# Northeast Tue-Wed 10/29



## cjasonbr (Nov 18, 2005)

(This picture is linked and is subject to change)

http://www.accuweather.com/mt-news-blogs.asp?partner=accuweather&blog=meteomadness


----------



## sir spaniourd (Jan 7, 2005)

what???this is early in the season. i haven't even started with the cleanups yet.


----------



## tls22 (Sep 30, 2007)

sir spaniourd;615763 said:


> what???this is early in the season. i haven't even started with the cleanups yet.


It would appear that way!:waving:


----------



## grandview (Oct 9, 2005)

But still no snow for Timmie!


----------



## tls22 (Sep 30, 2007)

grandview;616241 said:


> But still no snow for Timmie!


Tuesday night Grandpa...i feel it!:waving:


----------



## F250 Boss v (Feb 1, 2008)

I'm in Utica, NY, and they are still only calling for rain today, (Mon.), and lake effect on Tues. for high elevation areas, If we get 6" here I'll be shocked, and I happen to live on top of one of the highest "peaks" in the area... -Will let you know what happens as the week progresses. -Either way I'm ready!


----------



## Snowguy01 (Jul 23, 2007)

I am in erie and the same thing only rain along the lake maybe a little mix but mts and inlands my see 3-6 they said from today till wed, that is fine with me I dont want the white stuff for a couple of weeks yet.


----------



## 06HD BOSS (Nov 28, 2005)

cant wait to see how this pans out. you guys better get some pics if it does!


----------



## tls22 (Sep 30, 2007)

06HD BOSS;616383 said:


> cant wait to see how this pans out. you guys better get some pics if it does!


Things are getting interesting by the minute, would not be surprise if you see some flakes Dave!


----------



## 06HD BOSS (Nov 28, 2005)

tls22;616448 said:


> Things are getting interesting by the minute, would not be surprise if you see some flakes Dave!


i see flakes everyday, but not the kind that fall from the sky.
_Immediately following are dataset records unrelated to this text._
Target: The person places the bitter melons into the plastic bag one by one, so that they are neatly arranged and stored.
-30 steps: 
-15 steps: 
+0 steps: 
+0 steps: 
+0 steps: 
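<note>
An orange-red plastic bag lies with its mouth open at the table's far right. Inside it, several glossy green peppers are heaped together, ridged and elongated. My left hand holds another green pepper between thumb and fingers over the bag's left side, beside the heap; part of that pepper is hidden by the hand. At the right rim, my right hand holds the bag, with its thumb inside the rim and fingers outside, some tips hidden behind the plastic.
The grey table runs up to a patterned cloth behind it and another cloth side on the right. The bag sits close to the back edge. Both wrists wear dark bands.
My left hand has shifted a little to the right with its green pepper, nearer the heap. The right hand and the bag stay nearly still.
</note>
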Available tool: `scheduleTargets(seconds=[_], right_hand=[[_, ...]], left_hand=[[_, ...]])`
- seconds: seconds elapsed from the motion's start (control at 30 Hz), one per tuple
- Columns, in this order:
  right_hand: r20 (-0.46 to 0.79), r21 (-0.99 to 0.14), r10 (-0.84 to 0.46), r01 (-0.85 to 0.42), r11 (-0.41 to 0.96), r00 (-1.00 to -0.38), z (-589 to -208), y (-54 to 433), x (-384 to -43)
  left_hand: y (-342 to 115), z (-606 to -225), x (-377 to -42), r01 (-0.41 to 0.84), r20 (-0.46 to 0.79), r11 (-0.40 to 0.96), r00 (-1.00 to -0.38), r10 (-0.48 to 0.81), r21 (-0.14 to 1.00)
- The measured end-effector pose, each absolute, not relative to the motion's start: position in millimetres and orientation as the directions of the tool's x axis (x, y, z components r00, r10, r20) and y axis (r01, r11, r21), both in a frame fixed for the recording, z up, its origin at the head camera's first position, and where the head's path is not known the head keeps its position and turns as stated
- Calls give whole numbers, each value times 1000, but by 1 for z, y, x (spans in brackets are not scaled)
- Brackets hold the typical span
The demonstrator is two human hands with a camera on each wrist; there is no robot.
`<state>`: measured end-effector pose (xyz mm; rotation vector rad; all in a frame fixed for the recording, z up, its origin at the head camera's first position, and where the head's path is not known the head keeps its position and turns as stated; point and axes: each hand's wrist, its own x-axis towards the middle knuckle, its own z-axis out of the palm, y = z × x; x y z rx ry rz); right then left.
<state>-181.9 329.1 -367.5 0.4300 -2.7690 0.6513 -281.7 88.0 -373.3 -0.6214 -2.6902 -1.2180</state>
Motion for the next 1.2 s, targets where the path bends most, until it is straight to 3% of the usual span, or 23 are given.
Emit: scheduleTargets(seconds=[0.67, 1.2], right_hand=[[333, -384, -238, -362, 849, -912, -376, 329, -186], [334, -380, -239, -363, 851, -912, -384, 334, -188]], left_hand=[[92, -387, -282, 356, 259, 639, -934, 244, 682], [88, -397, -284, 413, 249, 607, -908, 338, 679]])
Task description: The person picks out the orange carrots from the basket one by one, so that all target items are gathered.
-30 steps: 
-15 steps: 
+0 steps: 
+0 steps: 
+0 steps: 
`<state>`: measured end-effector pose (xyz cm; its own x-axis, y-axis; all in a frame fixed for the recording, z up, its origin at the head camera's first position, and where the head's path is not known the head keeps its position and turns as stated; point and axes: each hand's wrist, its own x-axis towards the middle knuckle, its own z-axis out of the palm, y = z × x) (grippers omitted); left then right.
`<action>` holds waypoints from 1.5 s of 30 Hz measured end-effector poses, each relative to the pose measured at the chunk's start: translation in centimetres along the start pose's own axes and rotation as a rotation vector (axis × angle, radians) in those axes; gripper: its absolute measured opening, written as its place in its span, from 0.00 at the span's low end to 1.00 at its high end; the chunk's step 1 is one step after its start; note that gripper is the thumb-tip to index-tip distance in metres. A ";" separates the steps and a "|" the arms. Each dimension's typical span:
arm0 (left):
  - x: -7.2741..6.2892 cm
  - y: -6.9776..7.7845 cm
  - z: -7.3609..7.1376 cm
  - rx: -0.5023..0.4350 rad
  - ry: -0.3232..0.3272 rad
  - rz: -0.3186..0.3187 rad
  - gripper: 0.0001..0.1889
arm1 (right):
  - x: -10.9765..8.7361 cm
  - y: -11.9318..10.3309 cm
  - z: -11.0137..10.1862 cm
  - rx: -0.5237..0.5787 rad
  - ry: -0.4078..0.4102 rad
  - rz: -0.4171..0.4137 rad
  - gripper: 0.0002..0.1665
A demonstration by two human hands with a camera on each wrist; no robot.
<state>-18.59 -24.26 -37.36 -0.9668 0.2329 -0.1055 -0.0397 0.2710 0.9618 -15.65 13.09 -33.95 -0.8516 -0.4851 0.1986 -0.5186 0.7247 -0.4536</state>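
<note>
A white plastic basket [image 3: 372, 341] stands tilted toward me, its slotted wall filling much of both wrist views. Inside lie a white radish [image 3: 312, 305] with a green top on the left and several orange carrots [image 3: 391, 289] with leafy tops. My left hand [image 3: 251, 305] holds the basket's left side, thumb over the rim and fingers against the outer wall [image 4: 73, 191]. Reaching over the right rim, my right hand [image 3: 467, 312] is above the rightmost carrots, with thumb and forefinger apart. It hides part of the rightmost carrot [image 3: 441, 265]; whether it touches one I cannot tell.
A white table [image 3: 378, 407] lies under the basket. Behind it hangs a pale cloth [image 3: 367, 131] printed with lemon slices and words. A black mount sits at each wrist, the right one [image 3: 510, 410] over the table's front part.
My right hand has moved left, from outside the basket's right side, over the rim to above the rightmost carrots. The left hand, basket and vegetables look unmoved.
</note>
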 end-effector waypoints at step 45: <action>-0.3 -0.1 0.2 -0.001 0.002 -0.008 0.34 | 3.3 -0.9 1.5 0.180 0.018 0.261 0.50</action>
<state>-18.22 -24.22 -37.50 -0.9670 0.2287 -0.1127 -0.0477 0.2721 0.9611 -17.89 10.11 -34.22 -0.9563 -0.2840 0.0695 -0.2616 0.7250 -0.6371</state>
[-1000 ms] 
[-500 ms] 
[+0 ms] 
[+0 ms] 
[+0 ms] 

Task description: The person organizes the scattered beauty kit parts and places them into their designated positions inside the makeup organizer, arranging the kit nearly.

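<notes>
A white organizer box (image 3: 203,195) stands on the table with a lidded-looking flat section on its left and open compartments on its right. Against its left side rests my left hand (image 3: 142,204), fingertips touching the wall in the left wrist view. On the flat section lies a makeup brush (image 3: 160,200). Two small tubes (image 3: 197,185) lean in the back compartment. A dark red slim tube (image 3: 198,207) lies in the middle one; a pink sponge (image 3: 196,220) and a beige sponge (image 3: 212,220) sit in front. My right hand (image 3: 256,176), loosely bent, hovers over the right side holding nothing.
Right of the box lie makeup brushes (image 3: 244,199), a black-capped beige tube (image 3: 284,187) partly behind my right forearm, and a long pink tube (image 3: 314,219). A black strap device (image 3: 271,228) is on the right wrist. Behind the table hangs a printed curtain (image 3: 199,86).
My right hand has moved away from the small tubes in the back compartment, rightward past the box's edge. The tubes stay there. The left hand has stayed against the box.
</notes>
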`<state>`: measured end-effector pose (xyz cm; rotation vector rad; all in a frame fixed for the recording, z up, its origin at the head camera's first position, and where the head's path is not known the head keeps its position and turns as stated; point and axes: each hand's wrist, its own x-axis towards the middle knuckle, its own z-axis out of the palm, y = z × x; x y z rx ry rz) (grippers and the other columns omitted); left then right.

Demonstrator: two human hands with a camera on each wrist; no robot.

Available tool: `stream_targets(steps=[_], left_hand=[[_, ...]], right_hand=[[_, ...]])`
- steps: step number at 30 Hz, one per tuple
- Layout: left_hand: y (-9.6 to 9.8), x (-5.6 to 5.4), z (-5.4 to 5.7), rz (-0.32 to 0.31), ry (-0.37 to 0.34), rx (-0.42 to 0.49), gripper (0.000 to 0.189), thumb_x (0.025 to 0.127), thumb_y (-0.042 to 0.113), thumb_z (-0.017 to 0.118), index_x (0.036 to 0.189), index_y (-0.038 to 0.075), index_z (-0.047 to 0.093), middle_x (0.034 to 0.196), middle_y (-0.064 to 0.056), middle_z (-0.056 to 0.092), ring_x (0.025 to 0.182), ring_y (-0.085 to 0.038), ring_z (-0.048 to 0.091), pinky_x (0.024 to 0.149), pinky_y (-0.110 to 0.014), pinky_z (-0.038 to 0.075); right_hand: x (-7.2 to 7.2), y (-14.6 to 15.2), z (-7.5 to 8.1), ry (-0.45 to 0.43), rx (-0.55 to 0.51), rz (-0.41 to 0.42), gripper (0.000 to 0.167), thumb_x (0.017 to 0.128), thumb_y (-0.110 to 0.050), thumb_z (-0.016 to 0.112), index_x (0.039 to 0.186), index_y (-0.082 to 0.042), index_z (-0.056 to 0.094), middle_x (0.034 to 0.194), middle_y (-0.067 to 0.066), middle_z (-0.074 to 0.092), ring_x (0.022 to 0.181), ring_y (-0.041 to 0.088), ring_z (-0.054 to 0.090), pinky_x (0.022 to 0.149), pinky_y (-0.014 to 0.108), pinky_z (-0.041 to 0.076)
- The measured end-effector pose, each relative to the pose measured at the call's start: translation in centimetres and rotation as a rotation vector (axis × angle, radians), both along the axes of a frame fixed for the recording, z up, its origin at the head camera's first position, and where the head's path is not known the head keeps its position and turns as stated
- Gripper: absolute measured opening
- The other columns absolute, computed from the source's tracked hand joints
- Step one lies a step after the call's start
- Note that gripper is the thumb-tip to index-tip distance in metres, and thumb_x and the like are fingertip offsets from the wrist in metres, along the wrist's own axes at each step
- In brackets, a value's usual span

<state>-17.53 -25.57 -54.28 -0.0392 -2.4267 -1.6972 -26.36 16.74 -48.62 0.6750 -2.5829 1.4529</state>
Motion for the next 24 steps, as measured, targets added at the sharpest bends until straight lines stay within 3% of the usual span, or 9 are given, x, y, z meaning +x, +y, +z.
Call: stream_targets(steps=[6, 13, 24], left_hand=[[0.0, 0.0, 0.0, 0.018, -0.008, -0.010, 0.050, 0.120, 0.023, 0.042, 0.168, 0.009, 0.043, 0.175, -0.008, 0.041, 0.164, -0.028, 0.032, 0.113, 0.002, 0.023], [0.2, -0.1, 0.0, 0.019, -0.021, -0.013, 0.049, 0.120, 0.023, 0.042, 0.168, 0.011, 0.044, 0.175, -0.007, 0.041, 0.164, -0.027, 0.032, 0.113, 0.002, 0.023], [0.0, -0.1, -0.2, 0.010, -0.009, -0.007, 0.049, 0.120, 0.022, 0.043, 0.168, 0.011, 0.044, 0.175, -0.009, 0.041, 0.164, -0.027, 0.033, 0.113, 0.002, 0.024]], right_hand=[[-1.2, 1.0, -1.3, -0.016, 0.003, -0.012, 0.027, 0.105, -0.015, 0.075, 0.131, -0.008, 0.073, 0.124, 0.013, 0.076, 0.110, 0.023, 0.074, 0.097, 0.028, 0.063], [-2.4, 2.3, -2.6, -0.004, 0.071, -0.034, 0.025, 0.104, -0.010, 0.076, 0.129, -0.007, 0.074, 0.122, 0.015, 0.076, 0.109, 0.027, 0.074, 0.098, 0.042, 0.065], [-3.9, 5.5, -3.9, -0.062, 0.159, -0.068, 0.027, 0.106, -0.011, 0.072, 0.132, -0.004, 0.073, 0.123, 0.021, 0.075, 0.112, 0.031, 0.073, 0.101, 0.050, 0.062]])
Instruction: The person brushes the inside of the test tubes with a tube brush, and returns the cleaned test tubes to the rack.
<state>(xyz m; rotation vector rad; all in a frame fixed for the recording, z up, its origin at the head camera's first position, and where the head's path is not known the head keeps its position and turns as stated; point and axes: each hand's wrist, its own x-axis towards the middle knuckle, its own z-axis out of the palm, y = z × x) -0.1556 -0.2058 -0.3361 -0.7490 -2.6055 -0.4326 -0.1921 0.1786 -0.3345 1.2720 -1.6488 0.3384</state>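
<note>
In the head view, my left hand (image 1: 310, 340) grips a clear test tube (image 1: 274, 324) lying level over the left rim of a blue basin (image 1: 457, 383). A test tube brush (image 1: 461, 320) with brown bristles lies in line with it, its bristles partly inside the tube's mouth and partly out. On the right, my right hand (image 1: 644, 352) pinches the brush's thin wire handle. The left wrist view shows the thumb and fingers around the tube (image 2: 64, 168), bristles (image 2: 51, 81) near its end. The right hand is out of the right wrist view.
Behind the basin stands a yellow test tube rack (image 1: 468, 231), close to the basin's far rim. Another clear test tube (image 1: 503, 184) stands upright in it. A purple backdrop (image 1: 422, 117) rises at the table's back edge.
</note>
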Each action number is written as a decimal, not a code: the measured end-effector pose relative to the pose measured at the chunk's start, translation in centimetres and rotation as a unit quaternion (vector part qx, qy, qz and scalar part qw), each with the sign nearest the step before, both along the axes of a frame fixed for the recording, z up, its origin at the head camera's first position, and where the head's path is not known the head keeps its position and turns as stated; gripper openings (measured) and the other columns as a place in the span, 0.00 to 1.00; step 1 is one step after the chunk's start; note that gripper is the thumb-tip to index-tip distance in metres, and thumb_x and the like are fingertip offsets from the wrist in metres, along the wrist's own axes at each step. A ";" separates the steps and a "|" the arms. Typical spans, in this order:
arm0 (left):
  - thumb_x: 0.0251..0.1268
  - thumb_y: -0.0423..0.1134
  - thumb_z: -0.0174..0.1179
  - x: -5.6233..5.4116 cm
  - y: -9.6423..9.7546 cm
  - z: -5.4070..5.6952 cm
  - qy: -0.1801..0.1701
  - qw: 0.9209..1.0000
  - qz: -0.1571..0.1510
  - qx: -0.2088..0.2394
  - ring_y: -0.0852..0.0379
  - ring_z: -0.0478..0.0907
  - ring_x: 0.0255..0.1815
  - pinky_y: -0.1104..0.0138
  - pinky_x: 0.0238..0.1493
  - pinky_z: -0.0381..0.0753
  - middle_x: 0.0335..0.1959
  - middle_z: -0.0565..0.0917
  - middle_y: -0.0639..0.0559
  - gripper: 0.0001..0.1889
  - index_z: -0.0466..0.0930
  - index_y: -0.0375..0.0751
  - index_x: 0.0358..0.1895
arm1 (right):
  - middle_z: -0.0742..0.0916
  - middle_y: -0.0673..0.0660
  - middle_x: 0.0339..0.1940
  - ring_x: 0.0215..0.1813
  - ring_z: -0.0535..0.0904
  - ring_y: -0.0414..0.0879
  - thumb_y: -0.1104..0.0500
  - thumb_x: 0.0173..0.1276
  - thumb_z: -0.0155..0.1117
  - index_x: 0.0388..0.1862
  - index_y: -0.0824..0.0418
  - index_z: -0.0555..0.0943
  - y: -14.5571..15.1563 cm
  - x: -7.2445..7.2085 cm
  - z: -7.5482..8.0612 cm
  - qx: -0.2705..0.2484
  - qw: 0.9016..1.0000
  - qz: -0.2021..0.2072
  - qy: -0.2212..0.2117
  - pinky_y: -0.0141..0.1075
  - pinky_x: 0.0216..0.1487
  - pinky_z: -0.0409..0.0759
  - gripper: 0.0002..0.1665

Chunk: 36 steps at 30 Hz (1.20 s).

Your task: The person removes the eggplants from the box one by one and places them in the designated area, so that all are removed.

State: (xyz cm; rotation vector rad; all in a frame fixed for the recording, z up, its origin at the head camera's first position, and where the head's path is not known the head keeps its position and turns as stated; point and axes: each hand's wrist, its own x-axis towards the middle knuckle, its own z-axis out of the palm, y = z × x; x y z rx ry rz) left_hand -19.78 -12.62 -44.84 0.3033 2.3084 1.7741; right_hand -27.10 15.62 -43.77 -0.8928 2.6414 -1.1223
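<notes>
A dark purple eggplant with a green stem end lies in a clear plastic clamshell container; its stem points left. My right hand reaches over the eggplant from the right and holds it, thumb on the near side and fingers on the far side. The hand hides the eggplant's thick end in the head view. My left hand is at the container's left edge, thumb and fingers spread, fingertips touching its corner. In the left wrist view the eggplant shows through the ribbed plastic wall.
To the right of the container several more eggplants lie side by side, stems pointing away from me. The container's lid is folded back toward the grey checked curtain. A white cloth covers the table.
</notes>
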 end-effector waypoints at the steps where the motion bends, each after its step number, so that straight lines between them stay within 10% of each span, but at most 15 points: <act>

Our local channel said maybe some flakes mixed in with the rain on tuesday night. looks like youll have a better chance of seeing flakes Tim


----------



## tls22 (Sep 30, 2007)

06HD BOSS;616481 said:


> i see flakes everyday, but not the kind that fall from the sky. Our local channel said maybe some flakes mixed in with the rain on tuesday night. looks like youll have a better chance of seeing flakes Tim


Your right buddy, low track right over you not good for snow. I'm in a better spot, we shall see what happens. I will have the camera ready!:waving:


----------



## 06HD BOSS (Nov 28, 2005)

tls22;616488 said:


> Your right buddy, low track right over you not good for snow. I'm in a better spot, we shall see what happens. I will have the camera ready!:waving:


make sure you get some pics of the other "flakes" too....you know, the blonde ones at the bar


----------



## tls22 (Sep 30, 2007)

06HD BOSS;616489 said:


> make sure you get some pics of the other "flakes" too....you know, the blonde ones at the bar


Friday night Halloween at the bar, cant wait to see what the girls are wearing!:redbounce


----------



## nicksplowing (Oct 5, 2005)

*1ST PIC IS OF TODAY (CALM BEFORE THE STORM ?)  2ND IS FROM SATURDAY HOPEFULLY SOON IT WILL BE PICS OF SOME WHITE STUFF*


----------



## JeepPlow18 (Sep 4, 2006)

[/QUOTE]

I really like this mappayup We will see Wow this is early. My truck is still at the shop


----------



## JeepPlow18 (Sep 4, 2006)

I really like this mappayup We will see Wow this is early. My truck is still at the shop oops I thought I hit post it twice.


----------



## mkwl (Jan 21, 2005)

They're saying 3-5" here in Cobleskill, NY- supposed to be just a few snow showers at home in NNJ- not ready for plowing yet lol but I'll take the snow up here at school! If we get something I'll post some pics. Fingers crossed- can't wait to see the white stuff!ussmileyflag


----------